La liste des personnalités figurant sur la couverture allait de Bob Dylan à Marilyn Monroe, en passant par Aleister Crowley. Naturellement, John Lennon poussa pour des choix plus controversés : Jésus, Gandhi, voire Adolf Hitler. EMI mit un frein à ces suggestions, invoquant son désir de vendre l’album en Inde et, eh bien, partout ailleurs. Pourtant, l’impulsion de Lennon pour la provocation restait gravée dans l’ADN du produit final. Pendant ce temps, Blake et Haworth travaillaient d’arrache-pied à peindre les découpages grandeur nature et à assembler ce spectacle chaotique.
Les idées allaient et venaient. John Dunbar, un ami de Paul, tenta de les convaincre du génie d’une pochette totalement abstraite, sans aucun texte – une façon de montrer à quel point ils se fichaient du succès commercial. Un autre concept envisageait de vêtir le groupe de tenues édouardiennes et de les faire poser dans un salon encombré, mais cette idée fut elle aussi abandonnée au profit de la fantaisie surréaliste et en patchwork que Blake et Haworth étaient en train de composer.
Les détails s’empilaient comme des confettis lors d’un défilé particulièrement prétentieux. Jann Haworth signa la composition florale à la base de l’image – « Beatles » écrit en lettres rouges de jacinthes, accompagné d’une guitare en fleurs jaunes semblant sur le point de se dissoudre dans une bouillie psychédélique.
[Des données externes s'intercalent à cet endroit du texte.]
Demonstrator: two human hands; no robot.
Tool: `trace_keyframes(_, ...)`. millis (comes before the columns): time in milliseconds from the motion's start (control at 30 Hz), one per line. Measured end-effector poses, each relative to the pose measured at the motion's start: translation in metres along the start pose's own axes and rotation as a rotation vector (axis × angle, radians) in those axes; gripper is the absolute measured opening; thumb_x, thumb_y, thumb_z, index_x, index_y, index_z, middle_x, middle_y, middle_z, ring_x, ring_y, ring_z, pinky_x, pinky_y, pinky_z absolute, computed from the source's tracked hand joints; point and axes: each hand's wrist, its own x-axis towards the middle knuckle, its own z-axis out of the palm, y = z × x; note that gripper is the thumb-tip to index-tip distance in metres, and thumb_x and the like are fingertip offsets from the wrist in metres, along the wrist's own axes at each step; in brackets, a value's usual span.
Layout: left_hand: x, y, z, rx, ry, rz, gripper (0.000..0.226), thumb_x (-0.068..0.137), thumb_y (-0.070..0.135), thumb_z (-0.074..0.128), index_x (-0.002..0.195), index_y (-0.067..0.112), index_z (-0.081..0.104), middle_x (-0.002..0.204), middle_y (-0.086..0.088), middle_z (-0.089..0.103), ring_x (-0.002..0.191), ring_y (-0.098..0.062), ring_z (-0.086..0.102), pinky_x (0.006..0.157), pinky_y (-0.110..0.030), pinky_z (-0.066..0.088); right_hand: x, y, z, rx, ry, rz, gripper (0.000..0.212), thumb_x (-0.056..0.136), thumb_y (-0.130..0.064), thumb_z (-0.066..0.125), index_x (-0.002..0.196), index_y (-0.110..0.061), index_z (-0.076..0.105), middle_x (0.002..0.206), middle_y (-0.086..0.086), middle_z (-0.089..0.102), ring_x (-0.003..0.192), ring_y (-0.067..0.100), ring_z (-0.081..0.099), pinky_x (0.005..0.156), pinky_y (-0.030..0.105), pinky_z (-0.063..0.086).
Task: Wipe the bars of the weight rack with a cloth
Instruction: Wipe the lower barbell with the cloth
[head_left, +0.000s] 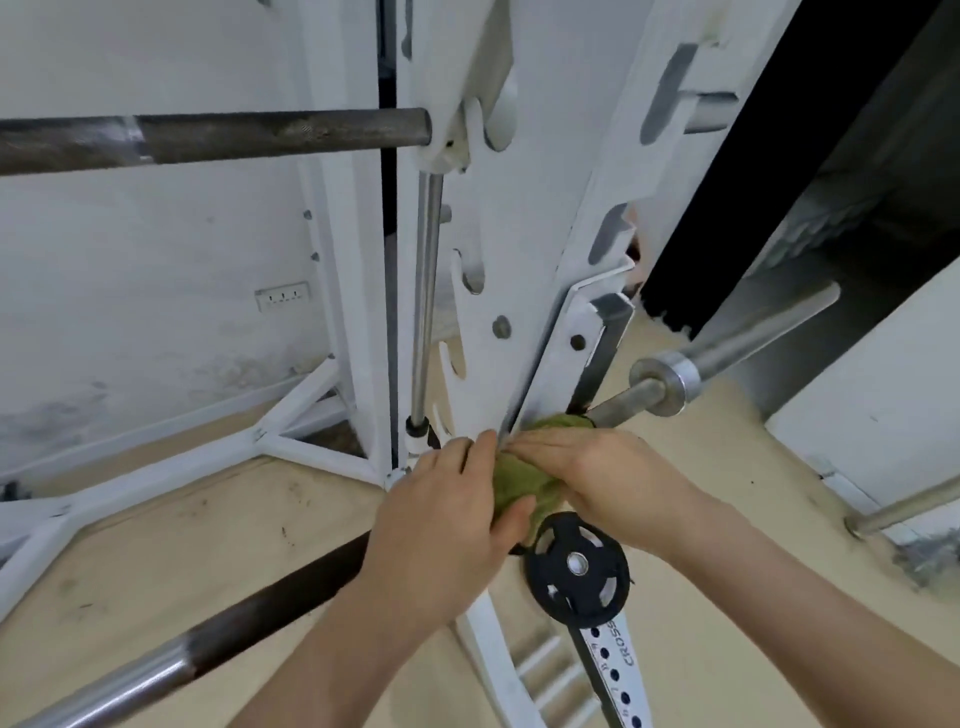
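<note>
We had both hands at the middle of the frame, on the green cloth (521, 480), which was bunched round the lower bar (208, 642) right where it met the white rack (519, 208). Our left hand (441, 525) gripped the cloth from the left, thumb curled under it and fingers over the top. Our right hand (597, 478) lay over it from the right, fingers bent round the cloth, their tips nearly touching those of the left. The bar ran from the lower left corner up under our hands, and its sleeve (670, 382) stuck out to the right of the cloth. A black plate (576, 566) sat just below our hands. Another dark bar (208, 135) crossed the upper left, and a chrome rod (428, 291) stood upright at the centre.
</note>
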Motion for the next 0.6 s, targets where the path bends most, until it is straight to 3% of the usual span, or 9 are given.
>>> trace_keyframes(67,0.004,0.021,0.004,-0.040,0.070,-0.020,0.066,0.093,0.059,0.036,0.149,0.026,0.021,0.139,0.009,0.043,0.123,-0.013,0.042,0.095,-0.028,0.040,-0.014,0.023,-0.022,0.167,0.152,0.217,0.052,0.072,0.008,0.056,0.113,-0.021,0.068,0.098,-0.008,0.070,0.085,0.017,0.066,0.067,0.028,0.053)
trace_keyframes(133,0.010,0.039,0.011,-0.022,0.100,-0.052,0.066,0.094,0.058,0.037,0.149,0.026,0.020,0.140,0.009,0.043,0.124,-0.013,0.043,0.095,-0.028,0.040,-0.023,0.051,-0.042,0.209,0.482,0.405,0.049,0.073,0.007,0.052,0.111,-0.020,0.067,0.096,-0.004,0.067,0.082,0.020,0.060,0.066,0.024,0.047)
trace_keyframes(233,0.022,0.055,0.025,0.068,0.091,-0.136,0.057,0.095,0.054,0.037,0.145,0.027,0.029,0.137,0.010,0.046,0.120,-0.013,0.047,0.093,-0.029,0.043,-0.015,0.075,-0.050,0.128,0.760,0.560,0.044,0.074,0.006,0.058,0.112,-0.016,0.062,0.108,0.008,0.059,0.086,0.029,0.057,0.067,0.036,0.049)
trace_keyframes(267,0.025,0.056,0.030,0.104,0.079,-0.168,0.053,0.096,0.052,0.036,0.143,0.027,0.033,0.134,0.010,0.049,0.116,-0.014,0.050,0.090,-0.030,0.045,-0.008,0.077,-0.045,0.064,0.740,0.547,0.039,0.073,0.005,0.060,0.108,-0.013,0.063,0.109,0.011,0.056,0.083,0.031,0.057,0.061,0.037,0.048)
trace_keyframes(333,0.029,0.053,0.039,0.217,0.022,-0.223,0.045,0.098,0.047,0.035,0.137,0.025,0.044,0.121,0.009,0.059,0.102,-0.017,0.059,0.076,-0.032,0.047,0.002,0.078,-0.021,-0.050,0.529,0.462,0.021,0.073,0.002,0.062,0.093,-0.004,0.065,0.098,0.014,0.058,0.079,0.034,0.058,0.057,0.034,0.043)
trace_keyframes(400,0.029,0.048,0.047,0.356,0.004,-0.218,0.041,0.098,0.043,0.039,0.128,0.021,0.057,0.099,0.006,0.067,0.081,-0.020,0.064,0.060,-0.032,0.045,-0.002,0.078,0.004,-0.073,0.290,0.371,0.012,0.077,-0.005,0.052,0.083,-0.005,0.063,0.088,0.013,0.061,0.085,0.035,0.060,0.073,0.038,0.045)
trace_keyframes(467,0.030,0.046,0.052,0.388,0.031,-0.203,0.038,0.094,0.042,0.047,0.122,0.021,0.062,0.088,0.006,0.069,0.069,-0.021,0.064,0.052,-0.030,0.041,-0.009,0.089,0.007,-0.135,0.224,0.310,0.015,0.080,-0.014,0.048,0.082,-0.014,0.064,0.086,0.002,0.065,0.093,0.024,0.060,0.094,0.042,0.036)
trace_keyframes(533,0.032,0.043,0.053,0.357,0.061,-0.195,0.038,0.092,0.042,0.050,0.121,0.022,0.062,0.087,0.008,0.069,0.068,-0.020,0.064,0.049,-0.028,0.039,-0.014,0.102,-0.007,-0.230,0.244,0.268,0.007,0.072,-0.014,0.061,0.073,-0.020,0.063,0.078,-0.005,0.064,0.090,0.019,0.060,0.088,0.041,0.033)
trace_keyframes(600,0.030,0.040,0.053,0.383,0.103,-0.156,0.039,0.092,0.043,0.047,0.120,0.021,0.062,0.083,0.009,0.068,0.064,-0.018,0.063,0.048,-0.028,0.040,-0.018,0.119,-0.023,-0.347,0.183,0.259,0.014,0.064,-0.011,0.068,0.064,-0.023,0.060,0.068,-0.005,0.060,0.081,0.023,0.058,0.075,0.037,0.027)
La peau de tambour arborant le titre de l’album fut peinte par l’artiste forain Joe Ephgrave, qui ignorait alors qu’il était en train de créer l’une des œuvres les plus emblématiques de l’art pop. Dans un coin, une poupée de Shirley Temple, vêtue d’un chandail où l’on pouvait lire « Welcome The Rolling Stones », lançait un clin d’œil discret. Quant à Elvis Presley, il brillait par son absence – non parce qu’on l’avait oublié, mais parce que McCartney avait décidé qu’il était « trop important et bien au-dessus des autres pour être mentionné ».
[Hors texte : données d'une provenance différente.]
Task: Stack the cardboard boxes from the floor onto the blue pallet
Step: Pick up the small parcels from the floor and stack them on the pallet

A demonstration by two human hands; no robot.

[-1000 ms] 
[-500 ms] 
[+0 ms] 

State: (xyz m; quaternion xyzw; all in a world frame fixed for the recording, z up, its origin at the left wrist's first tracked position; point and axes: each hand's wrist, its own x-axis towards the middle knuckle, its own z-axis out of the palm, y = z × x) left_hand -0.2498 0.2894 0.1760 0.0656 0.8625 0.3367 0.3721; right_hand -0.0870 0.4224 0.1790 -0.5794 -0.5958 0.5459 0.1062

Lorsque le groupe est arrivé pour la séance photo, la moitié d’entre eux étaient défoncés, parce que bien sûr, c’était le cas. Lennon s’est même vanté : « Si vous regardez attentivement la pochette de l’album, vous verrez deux personnes qui planent, et deux qui ne le sont pas. » Ringo, fidèle à lui-même, résuma la situation avec un haussement d’épaules : « Regardez la pochette et tirez-en vos propres conclusions ! Il y a plein de photos avec les yeux rouges qui circulent ! » La séance dura trois heures et coûta environ 3 000 £ — une petite fortune comparée aux 75 £ dépensées pour la pochette de Revolver. Mais compte tenu de l’audace du concept, c’était pratiquement une bonne affaire.
Et puis, il y eut l’après. L’influence de la pochette fut immédiate et inévitable. Frank Zappa opta pour une approche beaucoup moins révérencieuse. Son album de 1968, We’re Only in It for the Money, tournait en dérision toute l’affaire Sgt. Pepper’s, représentant les Mothers of Invention dans une caricature grotesque de la pochette originale. Le fait que Zappa ait pris la peine de demander l’autorisation de McCartney, pour se voir poliment répondre qu’il devait régler ça avec les avocats, rend l’affaire encore plus hilarante. Cette parodie était née d’un mélange d’admiration, de moquerie et d’une saine frustration face à la nouvelle obsession de l’industrie musicale pour son propre sentiment d’importance.

En fin de compte, la pochette de Sgt. Pepper’s était une blague interne sophistiquée faite au monde entier. Les Beatles embrassaient leur propre mythologie tout en la tournant en dérision. C’est peut-être pour cela qu’elle reste toujours aussi pertinente. C’était un moment où la culture pop, l’art et le pur ridicule se sont percutés pour donner naissance à quelque chose de brillant.